You know how I blogged about my cat and my basement flooding and worried about bad thing number three striking? Well, the hillside above our house started on fire, and I thought, Crap.
But the firemen were awesome and put it out before any houses went up in flames. Then I thought, Dodged a bullet there. Sweet. Thing three averted.
Wrong. The Universe doesn't work that way. It likes threes. It also doesn't like me dodging bullets. Yup you guessed it, our three happened last night, and no, it wasn't as bad as the house burning down, or even as bad as it flooding, and definitely not as bad as my cat getting hit by a car, but it was messy. (And that was a really long sentence.)

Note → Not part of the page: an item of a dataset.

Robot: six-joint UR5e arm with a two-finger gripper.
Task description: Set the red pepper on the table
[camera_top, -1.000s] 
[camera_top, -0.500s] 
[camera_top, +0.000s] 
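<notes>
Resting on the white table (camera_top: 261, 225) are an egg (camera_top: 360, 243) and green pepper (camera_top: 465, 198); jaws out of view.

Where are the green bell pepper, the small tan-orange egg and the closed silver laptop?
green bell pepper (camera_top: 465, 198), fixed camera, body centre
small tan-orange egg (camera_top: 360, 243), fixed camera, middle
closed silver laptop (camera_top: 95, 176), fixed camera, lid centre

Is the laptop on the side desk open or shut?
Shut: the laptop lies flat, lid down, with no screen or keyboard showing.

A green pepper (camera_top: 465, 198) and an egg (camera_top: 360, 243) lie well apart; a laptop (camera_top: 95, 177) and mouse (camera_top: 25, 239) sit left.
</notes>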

What was our thing three? In an effort to be a good hostess to a book club meeting at my house, I decided to make fresh scones. You have to use oil to deep fry scones. We had lots of scones planned, so we had lots of oil. Do you know what happens to carpet if you accidentally dump a gallon of oil on it? I do. And did it just fall on the ground and goober up one spot? Of course not, such a silly question. It had to hit the floor and splash over fifteen feet of carpet. Curse you cooking oil!
I guess it wouldn't be so bad if we hadn't just learned that the carpet we so painstakingly cleaned and pulled up from the basement flood can't be relaid--something about it being bad if the back comes off the front. Sheesh.
Oh well, at least we've had our three. Knock on wood. Several times. (Please, stop at three, Universe. I'm begging you.)
So, if any of you out there know how to get oil out of carpet, you will officially be my new best friend (oh the glory!), because after hours of trying, I despair.